En el marco de un nuevo aniversario del conflicto, autoridades de Tierra del Fuego advierten sobre el impacto estratégico de la explotación de hidrocarburos en aguas en disputa, impulsada por empresas con aval británico.
En la ciudad de Comodoro Rivadavia, donde la causa Malvinas es una identidad arraigada, el 2 de abril abre interrogantes que vinculan la memoria histórica con el presente. Esto se debe al avance de un proyecto de explotación petrolera en las aguas en disputa del Atlántico Sur, impulsado por las compañías Rockhopper Exploration y Navitas Petroleum con respaldo del gobierno británico.
Andrés Dachary, secretario de Malvinas, Antártida e Islas del Atlántico Sur de Tierra del Fuego, advirtió sobre el impacto estratégico de este desarrollo. «Son recursos naturales en territorio de la República Argentina», afirmó, alineándose con el reclamo de soberanía que Argentina sostiene ante organismos internacionales.

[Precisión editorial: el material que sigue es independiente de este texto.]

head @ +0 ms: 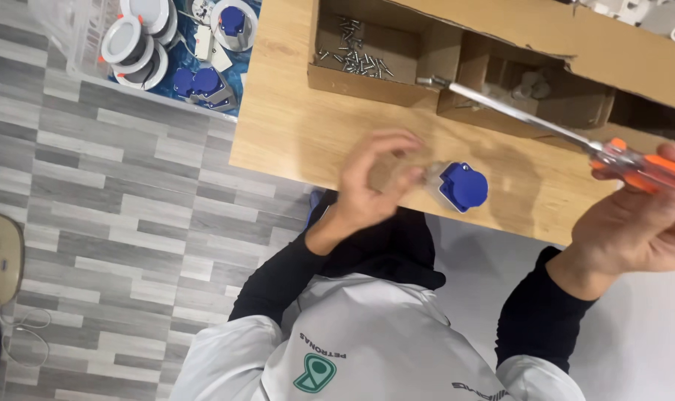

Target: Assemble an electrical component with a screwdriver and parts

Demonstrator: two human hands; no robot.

El proyecto, conocido como Sea Lion, prevé una producción inicial de unos 50.000 barriles diarios a partir de 2028, con un desarrollo escalonado que podría extenderse por más de tres décadas. Dachary señaló que este avance refleja «una nueva negación por parte del Reino Unido a las resoluciones de Naciones Unidas», que instan a no innovar en el territorio en disputa mientras persista la controversia de soberanía.
El funcionario también alertó sobre las consecuencias estructurales. Actualmente, el 56% del producto bruto de las islas proviene de licencias pesqueras otorgadas unilateralmente. La eventual explotación petrolera, en ese contexto, «consolidaría la presencia colonial» al dotar a las islas de una nueva fuente de ingresos a gran escala, fortaleciendo su autonomía financiera.
Desde Comodoro Rivadavia, ciudad históricamente ligada a la actividad petrolera, se observa con atención cualquier movimiento en la cuenca del Atlántico Sur, tanto por su dimensión simbólica como por el potencial impacto en el mapa energético regional.
Dachary reconoció que la Cancillería argentina ya ha expresado su rechazo al proyecto y ha sancionado previamente a empresas por actividades similares, pero señaló que, hasta el momento, no se han desplegado nuevas acciones concretas para frenar su avance. Aun así, llamó a sostener el reclamo con una mirada de largo plazo, reivindicando la «manda constitucional» de recuperar el ejercicio pleno de la soberanía.
En Comodoro Rivadavia, donde cada 2 de abril convoca a veteranos y nuevas generaciones, la tensión entre historia y futuro se vuelve palpable. Mientras se honra a quienes combatieron en 1982, el petróleo aparece nuevamente como un factor decisivo en la disputa por las islas.